According to him, these would enable the sector to be optimally productive and play its expected role of employment generation, capital mobilisation, wealth creation and technology acquisition.
“Reduction of the MPR and, by implication, other rates like refinancing and bank lending rates, as the inflationary situation in the economy, may not be purely a monetary phenomenon but could also be a result of output gap created in the real sector.

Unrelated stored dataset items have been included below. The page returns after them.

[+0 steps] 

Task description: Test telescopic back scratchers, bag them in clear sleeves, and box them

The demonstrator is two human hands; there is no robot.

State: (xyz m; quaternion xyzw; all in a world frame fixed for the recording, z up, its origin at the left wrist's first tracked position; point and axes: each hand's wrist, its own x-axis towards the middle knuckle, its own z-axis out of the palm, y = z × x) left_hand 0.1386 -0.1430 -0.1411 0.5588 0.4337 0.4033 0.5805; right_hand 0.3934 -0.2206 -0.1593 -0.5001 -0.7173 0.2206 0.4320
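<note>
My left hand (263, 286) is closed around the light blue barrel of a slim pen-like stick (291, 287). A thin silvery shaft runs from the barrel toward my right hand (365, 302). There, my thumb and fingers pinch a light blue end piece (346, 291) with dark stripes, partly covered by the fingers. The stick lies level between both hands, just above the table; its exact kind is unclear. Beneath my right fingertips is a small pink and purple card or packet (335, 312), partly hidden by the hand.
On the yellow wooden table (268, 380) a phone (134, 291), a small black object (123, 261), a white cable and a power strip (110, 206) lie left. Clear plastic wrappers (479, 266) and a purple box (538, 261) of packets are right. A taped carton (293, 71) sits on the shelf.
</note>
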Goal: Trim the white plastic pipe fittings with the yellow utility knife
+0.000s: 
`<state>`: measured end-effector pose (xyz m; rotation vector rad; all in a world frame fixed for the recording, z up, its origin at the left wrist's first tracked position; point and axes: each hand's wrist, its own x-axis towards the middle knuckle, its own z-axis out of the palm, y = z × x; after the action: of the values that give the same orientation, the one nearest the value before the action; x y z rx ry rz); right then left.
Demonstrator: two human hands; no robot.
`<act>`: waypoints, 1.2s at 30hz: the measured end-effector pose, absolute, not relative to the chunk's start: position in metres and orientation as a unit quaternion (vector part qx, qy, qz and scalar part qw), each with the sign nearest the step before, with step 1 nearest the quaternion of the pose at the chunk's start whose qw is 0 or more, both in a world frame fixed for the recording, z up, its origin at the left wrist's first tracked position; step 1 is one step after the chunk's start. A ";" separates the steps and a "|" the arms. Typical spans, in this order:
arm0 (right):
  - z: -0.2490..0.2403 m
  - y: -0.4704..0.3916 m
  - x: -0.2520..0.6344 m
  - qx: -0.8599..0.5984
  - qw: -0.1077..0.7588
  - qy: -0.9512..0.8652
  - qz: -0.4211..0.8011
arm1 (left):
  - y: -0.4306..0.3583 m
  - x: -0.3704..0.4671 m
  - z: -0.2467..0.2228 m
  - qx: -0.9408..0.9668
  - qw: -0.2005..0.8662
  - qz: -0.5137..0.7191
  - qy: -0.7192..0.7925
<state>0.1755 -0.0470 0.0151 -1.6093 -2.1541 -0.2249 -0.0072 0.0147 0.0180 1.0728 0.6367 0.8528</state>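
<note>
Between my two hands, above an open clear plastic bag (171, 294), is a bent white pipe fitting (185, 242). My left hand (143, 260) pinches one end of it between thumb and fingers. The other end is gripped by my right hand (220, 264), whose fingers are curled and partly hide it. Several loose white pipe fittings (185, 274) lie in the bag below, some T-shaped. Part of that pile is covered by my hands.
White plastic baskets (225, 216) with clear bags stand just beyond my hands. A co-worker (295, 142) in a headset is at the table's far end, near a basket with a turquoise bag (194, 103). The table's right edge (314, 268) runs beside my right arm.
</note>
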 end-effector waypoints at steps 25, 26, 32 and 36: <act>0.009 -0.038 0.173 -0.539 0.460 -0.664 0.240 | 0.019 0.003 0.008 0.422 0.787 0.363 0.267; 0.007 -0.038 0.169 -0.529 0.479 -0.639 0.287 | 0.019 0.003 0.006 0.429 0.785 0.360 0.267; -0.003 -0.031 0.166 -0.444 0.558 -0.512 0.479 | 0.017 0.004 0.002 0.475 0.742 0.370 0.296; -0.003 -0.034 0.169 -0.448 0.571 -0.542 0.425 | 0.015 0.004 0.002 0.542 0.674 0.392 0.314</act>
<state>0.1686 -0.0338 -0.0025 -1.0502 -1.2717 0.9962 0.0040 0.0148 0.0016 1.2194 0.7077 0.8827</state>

Creation of special funding windows for the manufacturing sector, in view of its long-term gestation period, should be given serious consideration,” MAN president canvassed.
He said the Bank of Industry was under-funded, stressing the need to encourage export of manufactured and other non-oil products as a way of boosting foreign exchange earnings for the country while activating automatic stabilisers, especially for the industrial/manufacturing sector.
He said the review of the Export Expansion Grant (EEG), which has been going on since 2014, should be concluded so as to make incentives available to exporters as a way of encouraging export, pointing out the need to develop infrastructure so as to facilitate the country’s industrialisation efforts.
“With the current situation, however, it may not be advisable to use borrowed funds only to finance infrastructure development. The private sector should be actively involved in infrastructure development. Government should, therefore, resuscitate the Public Private Partnership (PPP) programme through the establishment of Concession Agreements under Build-Operate-Transfer (BOT) in road construction and maintenance, rail construction and maintenance,” he stated.
Also speaking, Aliko Dangote, president of Dangote Group, said economic diversification through value addition for domestic and export markets was the only way the country would recover from its present economic predicament and achieve high levels of inclusive growth over a sustained period of time.
Dangote said policy inconsistency, which had characterised the economy, often destabilised industrial production while eroding investor confidence.
He stressed the need to support manufacturers, including SMEs.
He added that government must develop industrial clusters with requisite infrastructure for SMEs, enabling them to have access to soft loans and research and development support.